Cleaning Data

Cleaning data can mean many things: OCRing, removing capitalization, eliminating extra spaces, etc. It can also mean something less sophisticated: taking an image with text and turning it into a csv file (or some other spatially-usable form). As a group, our digital humanities class made a new history of the Albuquerque Sunport. My friend Gary and I decided to address the relative rates of travel to and from Albuquerque. After all, we often take airports for granted without really realizing just how much closer they bring the rest of the world.

I've always been fascinated by a wonderful map depicting rates of travel from New York in 1857.

me

I began to wonder if I could somehow duplicate this effect within the framework of the Sunport project. I wouldn't have been able to even attempt such a thing without stacks of raw timetable data. Lucky for me, there's a magical place called Timetable Images. The site has hordes of digitized timetables from old airlines; I chose to focus on Continental and TWA, the earliest major airlines to serve Albuquerque's municipal airport (to my knowledge). As an added bonus, each carrier represented a vastly different vision of the nation's air travel. TWA treated Albuquerque like a halfway point between New York and Los Angeles, a cog in a much larger system. Continental, however, served a very narrowly defined section of the southwestern U.S. As a result, its destinations were much closer--temporally, spatially, culturally-- to Albuquerque.
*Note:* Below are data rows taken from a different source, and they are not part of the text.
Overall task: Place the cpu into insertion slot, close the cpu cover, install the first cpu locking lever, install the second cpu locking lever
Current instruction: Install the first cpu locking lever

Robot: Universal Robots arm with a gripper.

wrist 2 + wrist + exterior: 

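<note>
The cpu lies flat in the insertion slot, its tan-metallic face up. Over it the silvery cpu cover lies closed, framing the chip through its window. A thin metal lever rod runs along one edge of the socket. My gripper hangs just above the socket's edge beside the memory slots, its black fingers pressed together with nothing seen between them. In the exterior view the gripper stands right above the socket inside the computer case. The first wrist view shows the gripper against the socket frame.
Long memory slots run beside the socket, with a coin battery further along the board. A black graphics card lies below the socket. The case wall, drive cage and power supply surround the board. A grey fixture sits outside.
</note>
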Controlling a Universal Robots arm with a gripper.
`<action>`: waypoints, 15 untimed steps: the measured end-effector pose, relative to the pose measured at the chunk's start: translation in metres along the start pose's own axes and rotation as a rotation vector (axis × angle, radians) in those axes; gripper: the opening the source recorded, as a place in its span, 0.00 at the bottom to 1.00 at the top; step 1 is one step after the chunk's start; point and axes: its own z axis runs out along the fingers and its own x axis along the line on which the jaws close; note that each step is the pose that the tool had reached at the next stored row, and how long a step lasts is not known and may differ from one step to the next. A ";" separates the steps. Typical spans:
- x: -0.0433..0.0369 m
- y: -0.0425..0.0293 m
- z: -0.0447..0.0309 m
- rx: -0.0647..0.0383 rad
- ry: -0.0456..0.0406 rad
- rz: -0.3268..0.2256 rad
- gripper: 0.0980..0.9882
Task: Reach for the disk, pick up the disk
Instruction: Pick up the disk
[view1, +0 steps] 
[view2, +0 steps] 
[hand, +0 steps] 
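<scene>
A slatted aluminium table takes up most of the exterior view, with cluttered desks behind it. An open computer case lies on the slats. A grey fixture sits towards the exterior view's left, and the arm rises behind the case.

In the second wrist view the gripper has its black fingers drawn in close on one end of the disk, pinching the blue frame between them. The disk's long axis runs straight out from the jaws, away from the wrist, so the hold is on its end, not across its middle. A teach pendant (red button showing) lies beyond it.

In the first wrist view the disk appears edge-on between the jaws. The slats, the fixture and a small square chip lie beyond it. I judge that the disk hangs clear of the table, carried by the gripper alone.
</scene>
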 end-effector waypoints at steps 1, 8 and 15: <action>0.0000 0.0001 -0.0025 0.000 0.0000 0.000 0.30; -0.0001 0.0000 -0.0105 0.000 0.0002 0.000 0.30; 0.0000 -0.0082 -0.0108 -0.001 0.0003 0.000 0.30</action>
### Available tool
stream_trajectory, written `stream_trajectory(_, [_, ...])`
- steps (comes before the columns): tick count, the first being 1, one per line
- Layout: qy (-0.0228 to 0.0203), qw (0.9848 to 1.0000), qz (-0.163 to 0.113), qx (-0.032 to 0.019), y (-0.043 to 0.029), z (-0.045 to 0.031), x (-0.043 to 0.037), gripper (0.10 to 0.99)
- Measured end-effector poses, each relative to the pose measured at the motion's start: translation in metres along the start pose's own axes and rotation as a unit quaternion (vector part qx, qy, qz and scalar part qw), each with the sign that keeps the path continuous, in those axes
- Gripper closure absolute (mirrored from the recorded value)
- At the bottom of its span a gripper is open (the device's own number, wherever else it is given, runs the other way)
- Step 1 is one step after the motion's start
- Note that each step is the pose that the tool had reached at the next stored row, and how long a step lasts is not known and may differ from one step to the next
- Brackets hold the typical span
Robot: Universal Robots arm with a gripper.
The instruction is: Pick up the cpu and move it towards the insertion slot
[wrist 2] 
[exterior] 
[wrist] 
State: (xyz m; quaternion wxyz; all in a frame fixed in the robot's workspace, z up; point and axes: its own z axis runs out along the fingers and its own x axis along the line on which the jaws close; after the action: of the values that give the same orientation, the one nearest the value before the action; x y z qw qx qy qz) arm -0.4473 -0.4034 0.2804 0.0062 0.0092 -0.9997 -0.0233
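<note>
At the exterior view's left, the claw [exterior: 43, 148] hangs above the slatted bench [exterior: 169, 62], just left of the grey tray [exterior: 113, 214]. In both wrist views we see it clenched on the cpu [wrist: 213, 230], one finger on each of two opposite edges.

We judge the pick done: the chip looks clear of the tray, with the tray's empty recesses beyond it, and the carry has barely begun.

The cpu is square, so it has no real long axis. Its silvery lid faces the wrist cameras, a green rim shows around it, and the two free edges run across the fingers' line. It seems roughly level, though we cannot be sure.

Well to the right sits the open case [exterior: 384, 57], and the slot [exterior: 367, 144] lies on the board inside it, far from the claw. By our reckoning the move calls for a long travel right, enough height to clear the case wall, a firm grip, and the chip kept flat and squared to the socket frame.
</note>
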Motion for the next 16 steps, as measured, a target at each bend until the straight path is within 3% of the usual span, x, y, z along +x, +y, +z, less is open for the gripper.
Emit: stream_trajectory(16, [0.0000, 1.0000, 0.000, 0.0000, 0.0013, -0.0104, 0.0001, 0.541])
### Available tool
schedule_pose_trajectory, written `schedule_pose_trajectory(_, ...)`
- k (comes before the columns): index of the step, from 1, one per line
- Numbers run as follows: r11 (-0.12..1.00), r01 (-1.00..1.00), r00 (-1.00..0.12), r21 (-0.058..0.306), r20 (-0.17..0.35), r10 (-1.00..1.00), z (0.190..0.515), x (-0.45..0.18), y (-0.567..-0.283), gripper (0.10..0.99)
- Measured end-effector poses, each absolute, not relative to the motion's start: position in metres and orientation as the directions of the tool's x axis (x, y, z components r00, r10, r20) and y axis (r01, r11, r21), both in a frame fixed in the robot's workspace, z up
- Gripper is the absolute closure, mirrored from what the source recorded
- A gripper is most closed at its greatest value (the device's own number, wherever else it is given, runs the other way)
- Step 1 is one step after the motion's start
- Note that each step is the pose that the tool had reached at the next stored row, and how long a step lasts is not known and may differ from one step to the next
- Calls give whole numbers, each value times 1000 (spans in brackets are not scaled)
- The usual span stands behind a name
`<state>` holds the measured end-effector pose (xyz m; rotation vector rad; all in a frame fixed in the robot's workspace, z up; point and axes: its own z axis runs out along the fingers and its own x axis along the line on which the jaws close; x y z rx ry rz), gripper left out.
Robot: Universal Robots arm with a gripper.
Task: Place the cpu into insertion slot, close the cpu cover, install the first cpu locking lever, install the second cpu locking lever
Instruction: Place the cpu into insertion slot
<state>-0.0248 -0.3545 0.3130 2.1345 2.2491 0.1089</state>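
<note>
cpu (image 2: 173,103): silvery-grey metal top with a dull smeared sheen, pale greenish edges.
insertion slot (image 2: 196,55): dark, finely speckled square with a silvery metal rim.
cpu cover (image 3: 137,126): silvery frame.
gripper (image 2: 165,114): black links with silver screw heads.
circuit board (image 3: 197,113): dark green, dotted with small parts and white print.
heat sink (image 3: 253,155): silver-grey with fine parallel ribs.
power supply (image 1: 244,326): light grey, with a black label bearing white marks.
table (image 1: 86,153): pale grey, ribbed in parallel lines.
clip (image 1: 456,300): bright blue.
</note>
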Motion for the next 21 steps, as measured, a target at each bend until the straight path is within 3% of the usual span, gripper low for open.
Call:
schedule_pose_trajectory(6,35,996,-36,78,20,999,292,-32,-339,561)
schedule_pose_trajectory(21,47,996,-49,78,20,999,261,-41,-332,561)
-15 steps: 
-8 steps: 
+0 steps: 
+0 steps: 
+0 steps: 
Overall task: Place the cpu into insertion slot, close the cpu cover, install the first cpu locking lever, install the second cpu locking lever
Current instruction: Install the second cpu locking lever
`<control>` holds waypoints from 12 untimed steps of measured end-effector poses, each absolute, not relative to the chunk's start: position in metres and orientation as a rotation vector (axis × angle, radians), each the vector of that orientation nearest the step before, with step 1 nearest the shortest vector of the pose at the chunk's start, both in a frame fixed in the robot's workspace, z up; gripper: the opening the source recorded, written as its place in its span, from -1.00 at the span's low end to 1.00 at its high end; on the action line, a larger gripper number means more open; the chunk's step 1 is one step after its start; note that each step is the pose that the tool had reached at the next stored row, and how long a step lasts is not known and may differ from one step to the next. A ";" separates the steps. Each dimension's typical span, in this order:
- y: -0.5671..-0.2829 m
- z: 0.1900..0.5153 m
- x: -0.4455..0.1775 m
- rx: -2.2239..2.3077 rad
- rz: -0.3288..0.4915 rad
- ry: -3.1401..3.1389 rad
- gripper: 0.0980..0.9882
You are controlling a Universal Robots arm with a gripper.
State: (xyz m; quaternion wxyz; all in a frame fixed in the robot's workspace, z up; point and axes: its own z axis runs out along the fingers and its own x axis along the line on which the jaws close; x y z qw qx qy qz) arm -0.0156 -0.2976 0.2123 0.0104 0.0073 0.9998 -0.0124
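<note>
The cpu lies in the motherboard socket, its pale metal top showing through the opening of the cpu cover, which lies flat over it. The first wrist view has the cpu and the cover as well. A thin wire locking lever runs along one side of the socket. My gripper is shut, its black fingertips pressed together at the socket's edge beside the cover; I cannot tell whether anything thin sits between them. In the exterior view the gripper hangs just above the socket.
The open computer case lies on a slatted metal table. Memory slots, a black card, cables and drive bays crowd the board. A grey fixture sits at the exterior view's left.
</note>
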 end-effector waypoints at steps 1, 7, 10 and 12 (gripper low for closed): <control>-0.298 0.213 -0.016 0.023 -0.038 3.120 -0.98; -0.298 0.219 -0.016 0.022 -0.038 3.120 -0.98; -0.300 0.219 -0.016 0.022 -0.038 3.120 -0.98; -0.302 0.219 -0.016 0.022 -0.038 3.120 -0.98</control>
The first challenge? To transform a flight table into usable data.

me

There's a lot of added noise in a flight table: time zones, transfers, and--most importantly--symbols denoting meal service. First off, I had to decide what to do about transfers. Granted, including them in my calculations would increase the overall scope of my data (and greatly expand the reach of each airline-- both Continental and TWA used other carriers to reach areas like Boston and San Francisco. I decided to ignore these extra permutations, given the time allowed and desired scope--after all, sections of certain flight tables looked like this:

me

Even though I made an initial decision to cut down on my detective work, I still had to dissect fourteen separate flight tables--two airlines with seven distinct intervals (every five years from 1935 to 1965). In ignoring connecting flights, I left myself with a much cleaner set of parameters: flights to/from Albuquerque without any plane changes or transfers. That way, I could not only chart distance but also Albuquerque's relative isolation--travelers could get almost anywhere if they transferred, but direct flights offered a clearer view of what was possible for the average traveler (who didn't want to spend 20 hours getting to New York).

So, my task was relative simple: see flight table. Find travel times on direct flights to and from Albuquerque. Calculate time zones correctly. What other data did I need? Well, since I was planning on putting my findings into QGIS, I needed lat/long for each outlying destination. There are quick and easy ways to do this, but they aren't described here. I also noted that most of the time tables had one-way prices, so I included those in case they'd come in handy later. My flight tables all looked something like this:

me

The above table is for Continental (1935); it's the simplest one of all. I made tables for each airline (and each year), so I ended up with fourteen different csv files. This was a good start, but such fine-grained data wasn't really going to help me aggregate and display my findings. Since my ultimate goal was displaying the changes in flight times from 1935-1965, I decided to compile all seven of each airline's csv files in singular tables.

me

You'll notice there are a lot of holes in the table (aside from Santa Fe/El Paso/Colorado Springs/ Denver. As new flights were added each year, new cities and flight times popped up on my radar. The trends are pretty intuitive: with each passing year, Albuquerqueans could fly directly to more places nationwide. However, for my goal of showing cumulative flight time changes between 1935 and 1965, only cities with complete data sets would do. Below you'll see the final table for Continental Airlines, ready for QGIS:

me

Cleaning data is not always efficient. From the get-go, I knew I'd rather have too much data than not enough. So, I looked through census figures to get accurate population figures for each city involved (only on census years in my range: 1940, 1950, 1960). While this didn't fit my stated goal of change in time over time, population data can never really hurt. I've only mapped the cumulative 1935-1965 data sets, so at a later point-- when I can start unpacking my data on a more granular scale--the census info might come in handy. For now, though, it's a little bit too cacophonous.

I've also yet to figure out a way to incorporate flight pricing. While it may be of interest at a smaller level (say, price of flying to New York over time), the combined data sets don't offer an ideal window through which to display flight pricing. Additionally, monetary values carry the added burden of contextualization: value is never constant, so wage scales and inflation become almost necessary to interpret the cost of flying. My goal, on the other hand, was to see the temporal impact of airplane flight on the lives of Albuquerque's citizens. What was close? What was distant? How did it shape their conception of nation and region?